I thought she’d be the end.
But standing on her ridge, I knew—there is no finish line.
Every climb had been a conversation,
and this one ended not in triumph, but in being heard.

Seven mountains. Seven lessons. No looking back.

The next call is Everest.
But it’s not about height anymore.
It’s about returning to what’s real—
to the quiet places where the wind teaches
and the earth still answers.

If these peaks taught me anything, it’s this:
The voice inside you isn’t something to reach.
It’s a doorway.
Step through it—
and when you return, the world won’t be the same.
Neither will you.

10/05/2025

Beside Megan, Robin, and Dan, Mount Rose spread beneath the morning mist like a stone taking its own breath. The season’s first snow dusted thin across the peaks. The meadows below shone in gold, rust, amber, copper—each blade of grass separate, waiting quietly for the sun to pierce through fog.

We moved in silence. Fingers numbed, breath curling in the cold. Step by step. Listening to the wind threading through the pines. The snow settling softly underfoot. Small flutters at the edges of thought.

At the summit, two worlds diverge. To the west, the lake shimmers, still and secret. To the east, desert stretches, empty and endless. Beneath us, blackened rings of stone, forgotten fire pits. Faint carvings pressed into granite. Not decorations. Prayers left by the Washoe people, whose presence endures here, sacred and alive.

Mount Rose is soft and hard at once. She opens to the sun, yet guards what is holy. I looked at Megan, Robin, and Dan. Every step, every pause, every shared breath—this mountain became richer because they were there.

I press one last question into her soil:
What will you leave behind for the next traveler who wanders this way—your warmth, your words, or only the echo of your footsteps?

,

09/21/2025

Freel Peak (10,886 ft / 3,318 m) is the tallest in the Tahoe Basin — a gateway between two worlds: the one that lifts your boots higher into the sky, and the one you try to carry lightly.

The final mile crumbled beneath me — loose sand, fractured granite, each step forward sliding half a step back. The air cut through my lungs, and solitude stripped away the noise, leaving only the mountain, my breath, and questions I’d carried too long.

At the summit, I felt a connection far beyond Tahoe.

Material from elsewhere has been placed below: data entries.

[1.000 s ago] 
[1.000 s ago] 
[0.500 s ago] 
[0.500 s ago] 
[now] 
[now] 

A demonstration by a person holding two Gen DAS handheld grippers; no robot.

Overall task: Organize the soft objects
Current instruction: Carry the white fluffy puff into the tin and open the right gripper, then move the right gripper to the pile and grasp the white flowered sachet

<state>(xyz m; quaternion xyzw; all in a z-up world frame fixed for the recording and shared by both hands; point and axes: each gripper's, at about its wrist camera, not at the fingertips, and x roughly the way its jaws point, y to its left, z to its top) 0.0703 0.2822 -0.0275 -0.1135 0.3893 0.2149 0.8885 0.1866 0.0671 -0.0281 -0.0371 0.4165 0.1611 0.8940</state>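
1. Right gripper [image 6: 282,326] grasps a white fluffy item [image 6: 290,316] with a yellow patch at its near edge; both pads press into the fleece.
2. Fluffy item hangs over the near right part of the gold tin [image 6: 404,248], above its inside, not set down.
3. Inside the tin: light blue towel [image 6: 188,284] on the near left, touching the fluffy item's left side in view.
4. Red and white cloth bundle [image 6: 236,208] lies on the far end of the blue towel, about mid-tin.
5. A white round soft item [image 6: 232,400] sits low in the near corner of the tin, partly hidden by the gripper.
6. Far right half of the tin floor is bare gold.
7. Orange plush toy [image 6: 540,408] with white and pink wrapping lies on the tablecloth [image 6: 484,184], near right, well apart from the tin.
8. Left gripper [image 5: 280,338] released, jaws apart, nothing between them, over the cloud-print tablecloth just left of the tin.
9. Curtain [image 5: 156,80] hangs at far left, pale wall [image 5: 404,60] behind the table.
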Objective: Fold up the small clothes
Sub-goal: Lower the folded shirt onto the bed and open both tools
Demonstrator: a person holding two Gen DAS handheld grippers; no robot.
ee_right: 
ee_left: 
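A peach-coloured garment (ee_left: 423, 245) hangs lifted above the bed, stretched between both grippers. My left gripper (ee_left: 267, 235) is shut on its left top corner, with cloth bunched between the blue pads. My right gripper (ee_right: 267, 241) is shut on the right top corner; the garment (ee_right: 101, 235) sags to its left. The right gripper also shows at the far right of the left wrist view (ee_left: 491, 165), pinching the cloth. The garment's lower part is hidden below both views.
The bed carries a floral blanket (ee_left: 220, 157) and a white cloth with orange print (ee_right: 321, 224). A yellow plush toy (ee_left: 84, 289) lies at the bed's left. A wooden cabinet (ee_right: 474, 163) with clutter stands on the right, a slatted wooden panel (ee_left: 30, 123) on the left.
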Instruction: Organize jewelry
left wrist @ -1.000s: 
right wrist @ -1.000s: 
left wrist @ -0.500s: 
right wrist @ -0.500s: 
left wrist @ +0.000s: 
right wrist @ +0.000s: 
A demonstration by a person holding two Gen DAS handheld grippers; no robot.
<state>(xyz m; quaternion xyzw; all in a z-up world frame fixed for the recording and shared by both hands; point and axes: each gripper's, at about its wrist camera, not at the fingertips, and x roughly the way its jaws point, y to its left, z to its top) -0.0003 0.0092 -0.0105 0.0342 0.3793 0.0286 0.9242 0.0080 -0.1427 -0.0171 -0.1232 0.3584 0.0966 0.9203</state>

The Washoe people once moved these slopes with the seasons, weaving life and land together. Their presence lingers, reminding us that not every summit is about triumph — sometimes, it’s about belonging.

I did not stand there alone. My Fijian ancestors were with me. I raised my flag and laid my salu-salu — a garland of honor — on the headstone marking Freel’s highest point. Two Indigenous lineages, oceans apart, touching in the sky.

This is the fourth peak in my seven-peak Tahoe journey. Freel teaches that climbing isn’t about being above anyone — it’s about standing with memory and the people who walked long before us. Up there, centuries fold into a single breath. Nature remains the place where spirits from distant oceans can meet — to remind us that to be human… is to be one.

08/29/2025

Funny thing is, the world starts talking before we even know words. Too quiet. Too loud. Too much. Not enough. And it just… stays. Echoes. Gets under the skin. But none of it is the truth.

You’re not a label. Not a rumor. Not the story someone else decided about you. You’re the choices you’ve made when no one was looking. The things you carried. The stuff only you lived.

Opinions? They come and go. Heavy like storms, light like breeze. But the sky doesn’t leave. It’s always yours.

Still—this is what I wrestle with: if so much of who we are gets shaped by other people’s voices, how do we know what’s really us?

✨ So tell me—do we ever shake it all off, or do pieces of it just sit inside us forever?